Tory & Whig

Today the terms are used as the respective nicknames for the Conservative Party and the Liberal Party in the UK.

The terms, Tory and Whig, are best understood not as 'parties,' but as two different sides with different political leanings. They have their origin in the tumultous times of the 17th Cent Restoration, when one side, the Tories, felt that a stronger monarchy, aligned with a stronger Church, was to way forward, while the Whigs preferred a limited monarchy and a stronger parliament. The Tories—the name is derived from the Irish word, tóraigh, for an Irish Catholic guerrilla—found most of their leaders and support from the squires and the Anglican Church, while the Whigs—from the Scottish word, whiggamore, for a Presbyterian rebel—found their support from the large landowners and the moneyed commercial classes.

The emergence of these two political streams produced something unique in European politics:

To the Whigs we owe the principle—Magna Carta restated in modern form—that rulers must obey the law and that legitimate authority requires the consent of the people.

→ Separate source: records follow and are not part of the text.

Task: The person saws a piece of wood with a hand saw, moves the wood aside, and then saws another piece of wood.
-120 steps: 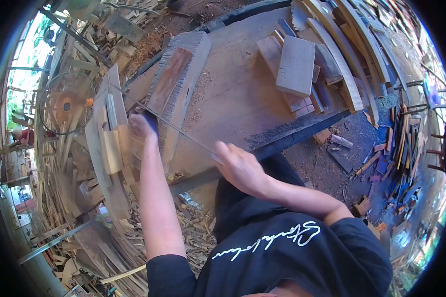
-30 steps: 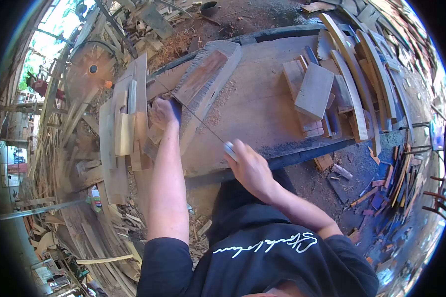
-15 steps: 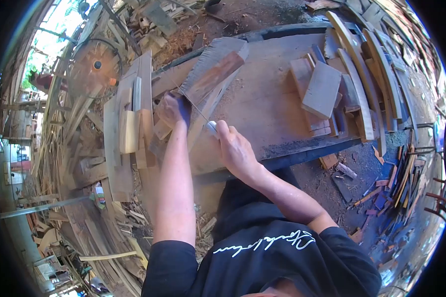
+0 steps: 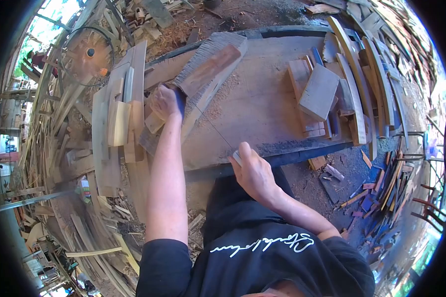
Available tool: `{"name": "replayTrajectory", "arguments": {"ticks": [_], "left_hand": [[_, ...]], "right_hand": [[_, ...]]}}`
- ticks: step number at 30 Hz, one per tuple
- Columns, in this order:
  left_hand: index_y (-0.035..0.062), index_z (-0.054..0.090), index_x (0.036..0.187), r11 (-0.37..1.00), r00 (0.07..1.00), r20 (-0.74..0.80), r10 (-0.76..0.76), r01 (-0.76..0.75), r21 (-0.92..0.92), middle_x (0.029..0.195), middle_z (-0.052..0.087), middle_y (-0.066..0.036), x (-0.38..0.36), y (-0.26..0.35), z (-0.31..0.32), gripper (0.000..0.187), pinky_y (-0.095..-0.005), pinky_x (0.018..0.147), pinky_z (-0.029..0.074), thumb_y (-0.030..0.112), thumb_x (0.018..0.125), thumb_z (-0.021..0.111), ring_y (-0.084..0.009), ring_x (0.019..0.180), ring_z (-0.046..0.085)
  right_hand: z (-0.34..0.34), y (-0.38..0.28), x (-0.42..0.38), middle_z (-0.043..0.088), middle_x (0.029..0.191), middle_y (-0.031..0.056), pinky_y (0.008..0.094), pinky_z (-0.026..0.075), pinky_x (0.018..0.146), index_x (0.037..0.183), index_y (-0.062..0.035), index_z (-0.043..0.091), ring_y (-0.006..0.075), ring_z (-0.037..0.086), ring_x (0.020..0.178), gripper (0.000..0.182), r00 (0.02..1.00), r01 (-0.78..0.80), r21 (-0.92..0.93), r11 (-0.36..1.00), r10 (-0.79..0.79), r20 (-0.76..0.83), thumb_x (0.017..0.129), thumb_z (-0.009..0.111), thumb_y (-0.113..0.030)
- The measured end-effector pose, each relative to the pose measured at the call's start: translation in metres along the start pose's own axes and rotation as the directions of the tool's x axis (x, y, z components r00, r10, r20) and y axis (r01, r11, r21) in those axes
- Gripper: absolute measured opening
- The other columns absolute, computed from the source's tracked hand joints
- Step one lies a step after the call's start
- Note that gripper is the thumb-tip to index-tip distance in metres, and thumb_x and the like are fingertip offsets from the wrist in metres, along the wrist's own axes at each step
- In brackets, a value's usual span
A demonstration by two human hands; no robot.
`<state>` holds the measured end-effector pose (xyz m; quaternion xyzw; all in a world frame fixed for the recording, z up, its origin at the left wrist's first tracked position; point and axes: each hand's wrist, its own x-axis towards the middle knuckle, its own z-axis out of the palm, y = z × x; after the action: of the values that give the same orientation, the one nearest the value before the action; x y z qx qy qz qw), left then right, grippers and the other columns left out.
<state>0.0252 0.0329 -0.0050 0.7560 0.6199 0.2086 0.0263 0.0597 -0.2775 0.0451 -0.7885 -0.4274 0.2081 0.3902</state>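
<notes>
My left hand is closed on the near left end of a reddish-brown board, its fingers partly hidden. That board lies slanting on a wider pale board with a notched edge. Lower and to the right, my right hand is wrapped round the light handle of a thin, straight tool. Its narrow blade stretches up and left toward the board end beside my left hand; where its tip lies is hard to see.
Boards and a thick block are piled on the right of the workbench. More planks stand at its left. Sawdust lies on the bench top. A round wire-guarded fan is at upper left. Wood scraps litter the floor at right.
My right hand has moved down and right, toward my body, drawing the thin tool with it. My left hand stays at the board's end. The view has shifted slightly.
</notes>
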Motion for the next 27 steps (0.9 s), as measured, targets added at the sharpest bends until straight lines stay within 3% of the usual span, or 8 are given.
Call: {"name": "replayTrajectory", "arguments": {"ticks": [5,7,11,17,19,22,25,27], "left_hand": [[0.0056,0.072,0.093,1.0,1.0,0.011,-0.01,0.01,0.006,0.101,0.071,-0.019,0.02,0.005,-0.016,0.041,-0.0499,0.081,0.051,0.035,0.091,0.044,-0.0398,0.097,0.067],[0.0054,0.072,0.094,0.992,0.993,0.035,-0.113,0.115,-0.056,0.1,0.071,-0.021,0.023,0.009,-0.016,0.04,-0.0499,0.082,0.051,0.035,0.091,0.046,-0.04,0.096,0.067],[0.0046,0.072,0.095,0.994,0.993,0.04,-0.108,0.108,-0.005,0.101,0.07,-0.022,0.022,0.008,-0.019,0.04,-0.0501,0.083,0.05,0.035,0.091,0.046,-0.0403,0.098,0.067],[0.0013,0.071,0.096,0.999,1.0,0.02,-0.015,0.016,-0.049,0.102,0.071,-0.022,0.03,-0.015,0.007,0.041,-0.0505,0.084,0.049,0.036,0.09,0.05,-0.0408,0.099,0.066],[0.0012,0.07,0.096,0.999,0.998,-0.058,0.034,-0.034,0.002,0.103,0.07,-0.02,0.027,-0.015,0.003,0.039,-0.0498,0.084,0.049,0.035,0.089,0.053,-0.0396,0.1,0.066],[0.0034,0.07,0.098,0.994,0.994,0.078,-0.072,0.077,-0.073,0.104,0.07,-0.018,0.006,0.002,-0.015,0.035,-0.0485,0.086,0.048,0.032,0.09,0.052,-0.0377,0.102,0.065],[0.0045,0.07,0.099,0.99,0.999,-0.032,-0.021,0.016,-0.141,0.103,0.071,-0.017,-0.015,-0.008,-0.007,0.033,-0.0474,0.088,0.047,0.03,0.09,0.052,-0.0372,0.102,0.065],[0.0059,0.067,0.105,0.99,0.993,0.062,-0.103,0.109,-0.091,0.11,0.069,-0.016,-0.018,-0.018,-0.006,0.034,-0.0495,0.094,0.044,0.032,0.092,0.052,-0.0338,0.109,0.063]], "right_hand": [[0.005,0.0,0.036,0.062,0.077,0.0242,0.0523,0.053,0.062,0.097,-0.0029,0.041,0.0452,0.065,0.071,0.02,0.993,0.077,-0.072,0.994,-0.083,-0.089,0.092,0.058,-0.013],[-0.002,0.004,0.038,0.062,0.076,0.0234,0.0513,0.054,0.061,0.098,-0.0029,0.042,0.0442,0.065,0.069,0.019,0.992,0.113,-0.058,0.992,-0.116,-0.04,0.092,0.058,-0.012],[-0.014,0.003,0.005,0.062,0.075,0.0224,0.0498,0.054,0.059,0.098,-0.0033,0.043,0.0417,0.066,0.068,0.017,0.997,0.068,-0.019,0.997,-0.069,-0.031,0.092,0.057,-0.011],[0.045,-0.001,0.084,0.063,0.073,0.0189,0.0466,0.056,0.057,0.099,-0.005,0.044,0.0376,0.068,0.068,0.015,0.976,0.164,-0.05,0.985,-0.169,-0.134,0.092,0.056,-0.012],[0.039,-0.01,0.095,0.064,0.076,0.0188,0.0469,0.056,0.059,0.099,-0.0048,0.044,0.0378,0.069,0.071,0.014,0.996,0.053,-0.116,0.992,-0.061,-0.069,0.094,0.053,-0.014],[0.043,0.007,0.072,0.063,0.081,0.0204,0.0484,0.056,0.062,0.1,-0.0046,0.043,0.0394,0.068,0.074,0.017,0.988,0.119,-0.077,0.99,-0.126,-0.094,0.093,0.055,-0.014],[0.035,0.012,0.046,0.06,0.083,0.0215,0.0498,0.054,0.062,0.102,-0.0047,0.043,0.041,0.066,0.074,0.021,0.985,0.155,-0.013,0.988,-0.155,-0.079,0.092,0.059,-0.015],[0.035,0.014,0.033,0.059,0.083,0.0214,0.0502,0.054,0.062,0.104,-0.0047,0.043,0.0414,0.065,0.073,0.023,0.976,0.188,-0.003,0.982,-0.187,-0.109,0.091,0.06,-0.014]]}}
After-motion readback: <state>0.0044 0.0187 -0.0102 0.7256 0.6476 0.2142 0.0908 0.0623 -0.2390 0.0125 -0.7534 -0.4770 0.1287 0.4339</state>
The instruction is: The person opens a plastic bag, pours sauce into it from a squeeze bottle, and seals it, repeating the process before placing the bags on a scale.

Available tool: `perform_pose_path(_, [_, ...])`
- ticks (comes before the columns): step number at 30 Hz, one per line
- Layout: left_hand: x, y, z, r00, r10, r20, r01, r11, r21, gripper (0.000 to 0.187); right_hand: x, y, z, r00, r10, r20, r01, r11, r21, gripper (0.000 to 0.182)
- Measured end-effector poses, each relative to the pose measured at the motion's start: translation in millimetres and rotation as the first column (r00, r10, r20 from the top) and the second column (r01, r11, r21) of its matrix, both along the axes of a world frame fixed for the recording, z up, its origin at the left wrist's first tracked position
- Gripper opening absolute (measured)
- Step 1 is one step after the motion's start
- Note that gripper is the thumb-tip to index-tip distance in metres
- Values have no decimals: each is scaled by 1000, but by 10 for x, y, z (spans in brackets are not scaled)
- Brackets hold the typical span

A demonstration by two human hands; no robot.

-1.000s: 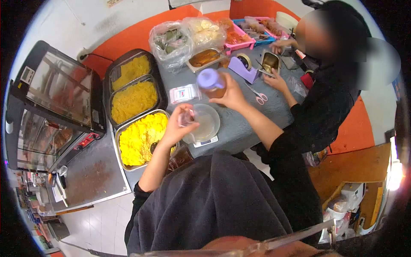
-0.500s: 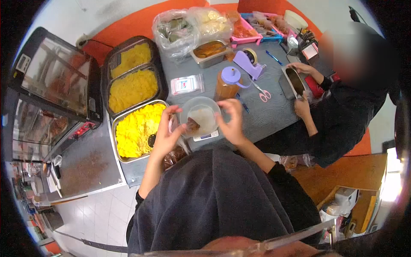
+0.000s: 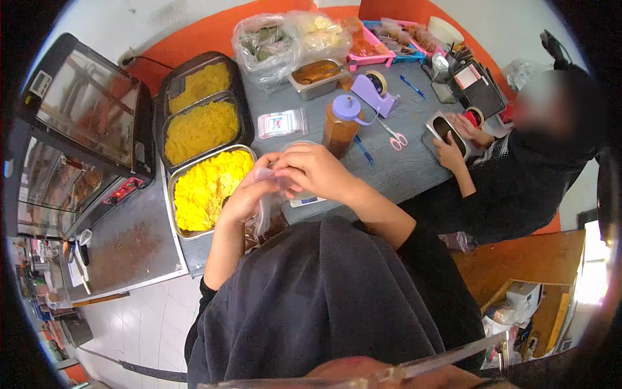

From the Tories came the principle—fundamental to any political order—that people have no right to rebel against a government because they disagree with it. Combining these seemingly conflicting principles produced characteristics of English political culture; suspicion of Utopias and zealots; trust in common sense and experience; respect for tradition; preference for gradual change; and the view that 'compromise' is victory, not betrayal. These things stem from the failure both of royal absolutism and of godly republicanism: costly failures, and fruitful ones. (Robert Tombs).